> [ABOUT THIS TASK]
Search the listing below for the string "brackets" and copy every line where it occurs.

*** Opening of AVAILABLE DATA ***

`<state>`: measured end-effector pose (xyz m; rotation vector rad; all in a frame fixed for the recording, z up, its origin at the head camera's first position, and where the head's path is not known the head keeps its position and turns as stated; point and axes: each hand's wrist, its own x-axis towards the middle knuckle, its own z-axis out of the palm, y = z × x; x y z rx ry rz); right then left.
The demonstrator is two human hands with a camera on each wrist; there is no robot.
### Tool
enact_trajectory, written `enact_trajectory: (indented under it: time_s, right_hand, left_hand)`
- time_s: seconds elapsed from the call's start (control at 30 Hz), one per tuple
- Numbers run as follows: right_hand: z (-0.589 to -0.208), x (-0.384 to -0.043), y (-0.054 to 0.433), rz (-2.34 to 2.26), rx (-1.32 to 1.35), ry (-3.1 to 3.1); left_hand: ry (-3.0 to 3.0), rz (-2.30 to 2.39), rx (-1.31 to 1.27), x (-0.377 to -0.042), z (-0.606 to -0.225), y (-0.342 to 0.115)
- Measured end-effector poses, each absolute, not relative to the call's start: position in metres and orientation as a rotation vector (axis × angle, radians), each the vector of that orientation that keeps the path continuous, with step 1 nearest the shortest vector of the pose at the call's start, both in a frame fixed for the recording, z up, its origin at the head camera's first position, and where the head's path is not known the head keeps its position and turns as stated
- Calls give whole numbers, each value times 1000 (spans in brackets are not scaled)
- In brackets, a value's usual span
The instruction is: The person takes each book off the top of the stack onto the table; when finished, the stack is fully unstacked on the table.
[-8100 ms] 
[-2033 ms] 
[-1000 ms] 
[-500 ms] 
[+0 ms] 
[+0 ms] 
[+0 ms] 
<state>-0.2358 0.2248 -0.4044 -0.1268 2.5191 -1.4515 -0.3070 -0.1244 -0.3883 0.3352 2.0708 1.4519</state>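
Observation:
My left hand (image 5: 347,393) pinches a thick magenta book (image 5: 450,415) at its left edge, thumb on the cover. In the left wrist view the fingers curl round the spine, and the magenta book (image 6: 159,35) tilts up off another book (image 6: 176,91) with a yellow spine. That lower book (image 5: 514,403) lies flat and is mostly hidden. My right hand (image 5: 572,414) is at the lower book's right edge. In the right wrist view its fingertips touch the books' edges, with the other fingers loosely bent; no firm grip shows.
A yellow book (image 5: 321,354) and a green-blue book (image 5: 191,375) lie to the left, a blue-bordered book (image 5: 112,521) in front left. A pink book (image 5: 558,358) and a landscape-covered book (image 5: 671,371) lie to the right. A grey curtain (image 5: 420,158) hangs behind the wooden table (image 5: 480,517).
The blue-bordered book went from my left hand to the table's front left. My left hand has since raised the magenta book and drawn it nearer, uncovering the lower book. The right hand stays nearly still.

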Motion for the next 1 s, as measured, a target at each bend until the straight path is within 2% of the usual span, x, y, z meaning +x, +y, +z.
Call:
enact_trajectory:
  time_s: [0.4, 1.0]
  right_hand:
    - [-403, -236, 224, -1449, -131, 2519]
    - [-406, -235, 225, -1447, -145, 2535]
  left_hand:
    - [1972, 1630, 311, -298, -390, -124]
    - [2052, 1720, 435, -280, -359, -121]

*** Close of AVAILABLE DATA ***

> [TASK RESPONSE]
- Calls give whole numbers, each value times 1000 (spans in brackets are not scaled)
- In brackets, a value's usual span

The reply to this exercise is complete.